## TASK TO CARRY OUT
Please give back every entry in full, word for word, but none of the pictures.

++++ RECORD EXTRACTS

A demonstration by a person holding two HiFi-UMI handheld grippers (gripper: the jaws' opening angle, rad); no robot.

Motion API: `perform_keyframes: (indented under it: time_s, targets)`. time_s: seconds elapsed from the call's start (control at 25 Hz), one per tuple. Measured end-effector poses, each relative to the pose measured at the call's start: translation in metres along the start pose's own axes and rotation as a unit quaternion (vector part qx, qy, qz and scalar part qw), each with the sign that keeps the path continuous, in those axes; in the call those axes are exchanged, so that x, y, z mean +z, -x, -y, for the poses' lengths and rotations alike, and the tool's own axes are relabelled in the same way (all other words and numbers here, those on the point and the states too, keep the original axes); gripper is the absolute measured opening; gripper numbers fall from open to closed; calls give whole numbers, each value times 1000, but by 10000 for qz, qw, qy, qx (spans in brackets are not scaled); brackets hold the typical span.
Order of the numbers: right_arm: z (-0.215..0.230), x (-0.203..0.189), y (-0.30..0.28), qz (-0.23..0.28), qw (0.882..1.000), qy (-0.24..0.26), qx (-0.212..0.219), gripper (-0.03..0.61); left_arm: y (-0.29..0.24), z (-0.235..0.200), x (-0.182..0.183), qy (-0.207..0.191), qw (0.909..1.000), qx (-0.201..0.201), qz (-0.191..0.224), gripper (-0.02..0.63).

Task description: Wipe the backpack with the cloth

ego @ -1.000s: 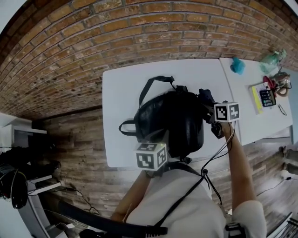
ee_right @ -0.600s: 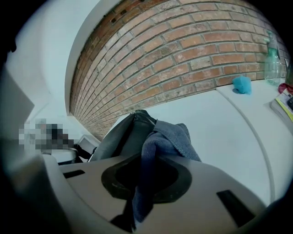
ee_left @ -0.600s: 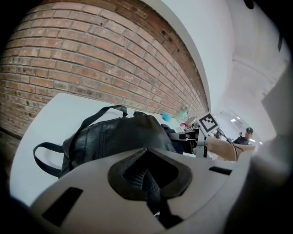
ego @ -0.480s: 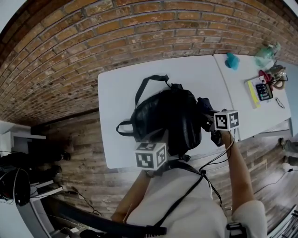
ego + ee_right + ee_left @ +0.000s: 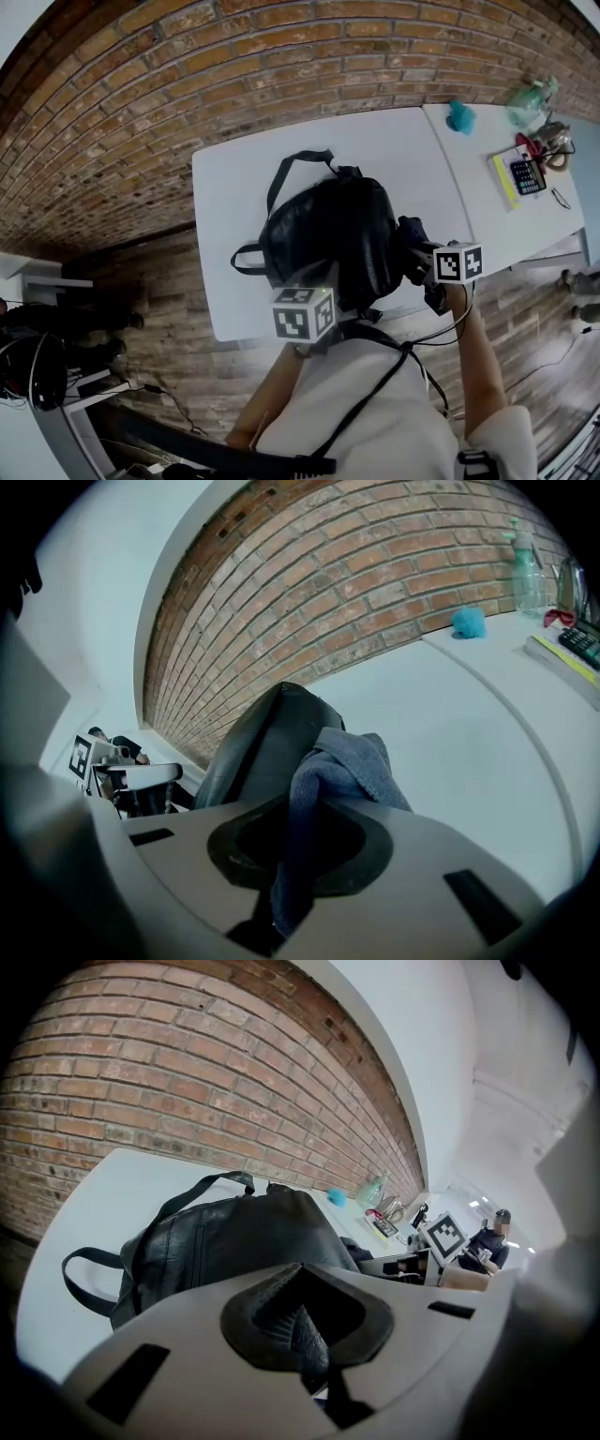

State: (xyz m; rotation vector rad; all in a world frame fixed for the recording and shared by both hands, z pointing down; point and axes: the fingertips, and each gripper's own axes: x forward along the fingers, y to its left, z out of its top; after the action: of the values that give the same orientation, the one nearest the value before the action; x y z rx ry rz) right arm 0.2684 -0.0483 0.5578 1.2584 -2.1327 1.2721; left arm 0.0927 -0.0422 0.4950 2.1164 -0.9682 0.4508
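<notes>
From above, the left gripper (image 5: 307, 300) shows little more than its marker cube. The cube covers the jaws and the near edge of the black leather-look backpack (image 5: 323, 234). The left gripper's own view settles it: the claw (image 5: 300, 1326) is pressed together on a fold of the pack's black skin (image 5: 225, 1241). The blue-grey cloth (image 5: 410, 234) is only a dark lump from overhead, and I cannot make out where it meets the pack. In the right gripper view the claw (image 5: 291, 855) pinches a hanging tail of that cloth (image 5: 333, 766). The rest is bunched over the jaws, right against the pack's flank (image 5: 262, 742).

The backpack lies on the white rectangular table (image 5: 234, 187), straps toward the red brick wall (image 5: 187, 84). The left forearm reaches straight ahead to the pack's 6 o'clock edge. The right arm stretches out long, and its gripper (image 5: 427, 258) is at the pack's 4 o'clock, pointing in at its side.

Compared with a second ago, the right gripper has slid along the pack's right side from about 3 o'clock toward the person. The left gripper has held its spot.

A small turquoise lump (image 5: 459, 117) sits on the neighbouring white table (image 5: 487, 225), at 2 o'clock from the pack.
</notes>
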Motion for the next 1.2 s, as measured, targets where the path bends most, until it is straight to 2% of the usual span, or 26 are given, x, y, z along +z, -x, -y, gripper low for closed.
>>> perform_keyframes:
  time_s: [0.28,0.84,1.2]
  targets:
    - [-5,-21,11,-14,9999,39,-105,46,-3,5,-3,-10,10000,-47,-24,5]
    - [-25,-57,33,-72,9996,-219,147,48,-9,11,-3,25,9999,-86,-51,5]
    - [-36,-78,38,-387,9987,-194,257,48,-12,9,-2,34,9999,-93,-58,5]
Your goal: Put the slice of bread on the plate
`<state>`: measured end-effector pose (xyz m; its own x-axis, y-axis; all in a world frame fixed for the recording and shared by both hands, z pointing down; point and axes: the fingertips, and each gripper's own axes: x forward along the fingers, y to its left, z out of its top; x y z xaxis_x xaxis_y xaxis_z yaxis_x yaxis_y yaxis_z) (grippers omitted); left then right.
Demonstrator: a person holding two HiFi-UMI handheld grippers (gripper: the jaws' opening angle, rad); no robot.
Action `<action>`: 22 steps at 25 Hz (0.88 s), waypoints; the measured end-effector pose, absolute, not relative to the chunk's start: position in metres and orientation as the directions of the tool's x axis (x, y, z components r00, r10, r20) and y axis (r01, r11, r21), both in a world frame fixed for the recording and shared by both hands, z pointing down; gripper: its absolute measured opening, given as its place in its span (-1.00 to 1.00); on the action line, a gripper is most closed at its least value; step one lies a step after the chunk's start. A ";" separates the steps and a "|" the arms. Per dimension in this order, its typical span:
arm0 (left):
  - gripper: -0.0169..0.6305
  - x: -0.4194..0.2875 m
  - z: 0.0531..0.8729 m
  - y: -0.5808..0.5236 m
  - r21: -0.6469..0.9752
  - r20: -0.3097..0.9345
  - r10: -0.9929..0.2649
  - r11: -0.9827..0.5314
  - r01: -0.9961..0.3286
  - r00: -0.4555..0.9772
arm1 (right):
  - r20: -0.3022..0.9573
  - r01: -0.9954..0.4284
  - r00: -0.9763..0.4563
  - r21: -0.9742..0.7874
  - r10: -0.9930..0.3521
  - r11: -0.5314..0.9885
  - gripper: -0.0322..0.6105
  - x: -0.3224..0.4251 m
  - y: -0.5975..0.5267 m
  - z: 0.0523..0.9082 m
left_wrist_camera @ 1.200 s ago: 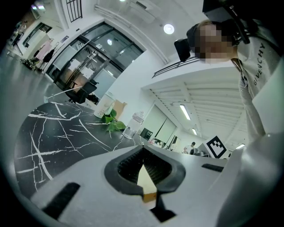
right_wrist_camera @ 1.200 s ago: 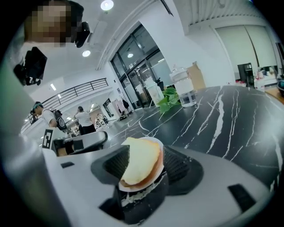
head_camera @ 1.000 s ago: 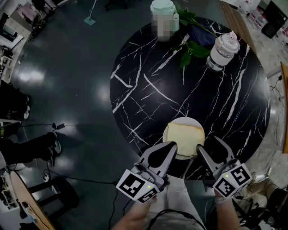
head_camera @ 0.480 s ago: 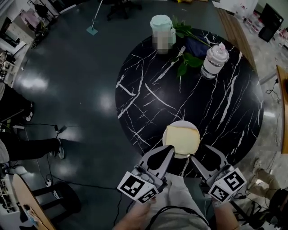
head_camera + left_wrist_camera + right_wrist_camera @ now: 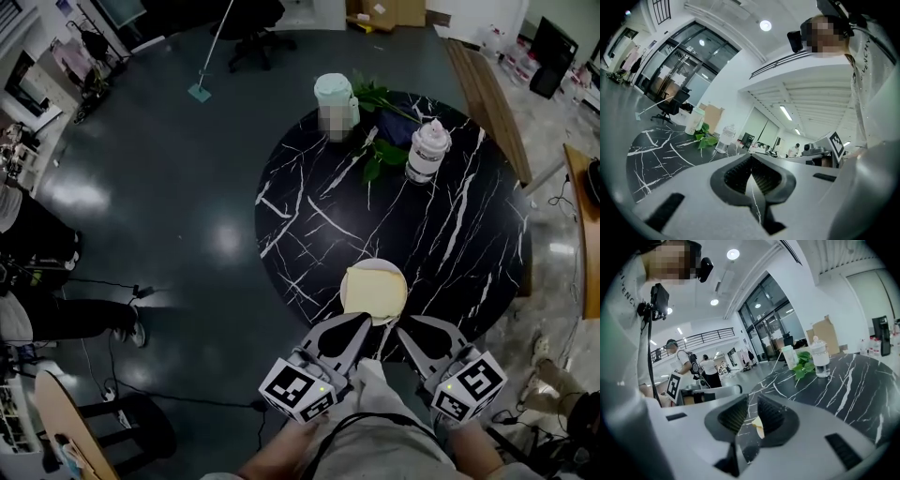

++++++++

## SOLUTION TO THE EXERCISE
A demonstration by a person holding two HiFi-UMI handheld grippers (gripper: the jaws' opening angle, rad); no robot.

Motion API: `perform_keyframes: (indented under it: time_s, targets)`. time_s: seconds elapsed from the call's start (control at 25 Hz), one per tuple. Measured end-effector poses, each relative to the pose measured at the call's start: translation in metres along the start pose's own axes and rotation as a unit quaternion (vector part qx, qy, qz and scalar part qw), each with the sign that keeps the path continuous, in those axes; in the call those axes are exchanged, so that x, y, z mean +z, -x, -y, for the poses' lengths and rotations alike, and the tool's own axes are relabelled in the same way (all other words and numbers here, those on the point and the states too, keep the original axes); gripper is the absolute measured opening; gripper numbers fall from open to closed; calls give whole numbers, each value times 1000, but by 10000 for qz, qw, qy, qx (spans in brackets are not scaled); brackets hold the typical span.
Order of the numbers: right_arm: z (-0.215..0.230), x (-0.203..0.189), y (-0.30..0.28), qz (-0.23..0.28), qw (0.882..1.000), qy (-0.24..0.26), qx (-0.212..0.219), gripper (-0.03..0.61); left_arm: y (-0.29..0.24), z (-0.235..0.200), x (-0.182..0.183), qy (-0.207..0.191), qw (0.909..1.000), qx (-0.201..0.201), qz (-0.191..0.224), gripper (-0.02..0.63).

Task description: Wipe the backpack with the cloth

ego @ -1.000s: 
ee_right @ -0.600s: 
ee_left @ -0.600s: 
ego @ -0.480s: 
ego + ee_right + ee_left @ +0.000s: 

State: (xyz m; rotation vector rad; all in a world frame fixed for the recording and shared by both hands, z pointing down; point and axes: the fingertips, and each gripper's own axes: x forward along the fingers, y to its left, z out of its top; after the action: of the values that give the same orientation, the one nearest the value before the action; x y z rx ry rz) right arm 0.2684 -0.0483 0.5578 1.2584 -2.1327 1.2721; left arm 0.0927 -0.0422 0.4950 2.1164 -0.9682 0.4508
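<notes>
From above, the left gripper (image 5: 307, 300) shows little more than its marker cube. The cube covers the jaws and the near edge of the black leather-look backpack (image 5: 323, 234). The left gripper's own view settles it: the claw (image 5: 300, 1326) is pressed together on a fold of the pack's black skin (image 5: 225, 1241). The blue-grey cloth (image 5: 410, 234) is only a dark lump from overhead, and I cannot make out where it meets the pack. In the right gripper view the claw (image 5: 291, 855) pinches a hanging tail of that cloth (image 5: 333, 766). The rest is bunched over the jaws, right against the pack's flank (image 5: 262, 742).

The backpack lies on the white rectangular table (image 5: 234, 187), straps toward the red brick wall (image 5: 187, 84). The left forearm reaches straight ahead to the pack's 6 o'clock edge. The right arm stretches out long, and its gripper (image 5: 427, 258) is at the pack's 4 o'clock, pointing in at its side.

Compared with a second ago, the right gripper has slid along the pack's right side from about 3 o'clock toward the person. The left gripper has held its spot.

A small turquoise lump (image 5: 459, 117) sits on the neighbouring white table (image 5: 487, 225), at 2 o'clock from the pack.
</notes>
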Motion for the next 1.2 s, as measured, targets where the path bends most, until it is straight to 2% of the usual span, or 26 are given, x, y, z along +z, -x, -y, gripper low for closed.
>>> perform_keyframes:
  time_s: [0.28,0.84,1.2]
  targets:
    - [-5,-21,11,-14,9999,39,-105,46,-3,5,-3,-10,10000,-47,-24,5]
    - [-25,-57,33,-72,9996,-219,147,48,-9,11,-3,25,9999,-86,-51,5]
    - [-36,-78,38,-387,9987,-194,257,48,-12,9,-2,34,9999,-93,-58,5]
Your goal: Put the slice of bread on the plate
`<state>`: measured end-effector pose (xyz m; its own x-axis, y-axis; all in a world frame fixed for the recording and shared by both hands, z pointing down; point and axes: the fingertips, and each gripper's own axes: x forward along the fingers, y to its left, z out of its top; x y z xaxis_x xaxis_y xaxis_z yaxis_x yaxis_y yaxis_z) (grippers omitted); left then right.
Demonstrator: a person holding two HiFi-UMI handheld grippers (gripper: the jaws' opening angle, rad); no robot.
Action `<action>`: 22 steps at 25 Hz (0.88 s), waypoints; the measured end-effector pose, absolute, not relative to the chunk's start: position in metres and orientation as the directions of the tool's x axis (x, y, z components r00, r10, r20) and y axis (r01, r11, r21), both in a world frame fixed for the recording and shared by both hands, z pointing down; gripper: its absolute measured opening, given as its place in its span (-1.00 to 1.00); on the action line, a gripper is most closed at its least value; step one lies a step after the chunk's start. A ";" separates the steps and a "|" the arms. Per dimension in this order, its typical span:
arm0 (left):
  - gripper: -0.0169..0.6305
  - x: -0.4194..0.2875 m
  - z: 0.0531..0.8729 m
  - y: -0.5808..0.5236 m
  - r21: -0.6469..0.9752
  - r20: -0.3097..0.9345
  - r10: -0.9929..0.2649
  - r11: -0.9827..0.5314
  - r01: -0.9961..0.3286
  - r00: -0.4555..0.9772
arm1 (right):
  - r20: -0.3022..0.9573
  - r01: -0.9954..0.4284
  - r00: -0.9763..0.4563
  - r21: -0.9742..0.7874
  - r10: -0.9930..0.3521
  - r11: -0.5314..0.9885
  - gripper: -0.0322..0.6105
  - x: -0.3224..0.4251 m
  - y: -0.5975..0.5267 m
  - z: 0.0523..0.9082 m
left_wrist_camera @ 1.200 s ago: 
right_wrist_camera @ 1.200 s ago: 
head_camera @ 1.000 s ago: 
head_camera @ 0.480 s ago: 
head_camera + left_wrist_camera + right_wrist_camera @ now: 

The exercise has been fully completed.